**Assignment**
Retype each line below precisely and omit all images.

**Data**
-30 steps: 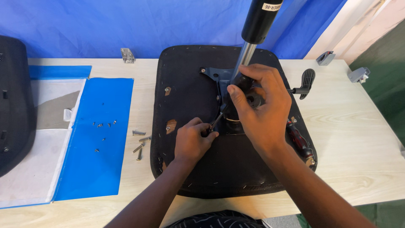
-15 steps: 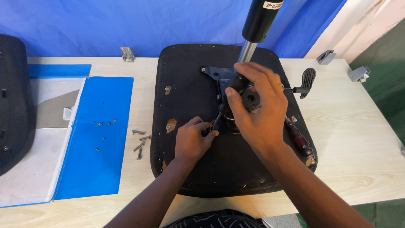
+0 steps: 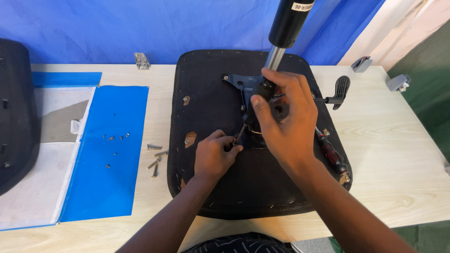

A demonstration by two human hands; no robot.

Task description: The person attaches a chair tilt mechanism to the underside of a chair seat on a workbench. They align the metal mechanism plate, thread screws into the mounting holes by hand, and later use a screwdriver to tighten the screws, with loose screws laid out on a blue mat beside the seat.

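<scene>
Little has shifted since a second ago: both hands stay on the metal mechanism at the middle of the upturned chair seat on the table. Right hand grips its black knob beneath the gas cylinder; left hand is closed around a small tool at its lower corner. Loose screws lie just left of the seat.

We see the seat on the table, screws just left of it, a screwdriver on its right part.
</scene>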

**Completed task**
-30 steps: 
-15 steps: 
+0 steps: 

A demonstration by two human hands; no robot.

Task description: The person attaches a chair tilt mechanism to the underside of a chair seat on a workbench. They align the metal mechanism plate, thread screws into the mounting holes by hand, and later use a screwdriver to tighten the screws, with loose screws laid out on a blue mat beside the seat.

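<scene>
Little has shifted since a second ago: both hands stay on the metal mechanism at the middle of the upturned chair seat on the table. Right hand grips its black knob beneath the gas cylinder; left hand is closed around a small tool at its lower corner. Loose screws lie just left of the seat.

We see the seat on the table, screws just left of it, a screwdriver on its right part.
</scene>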

That finishes the answer to the exercise.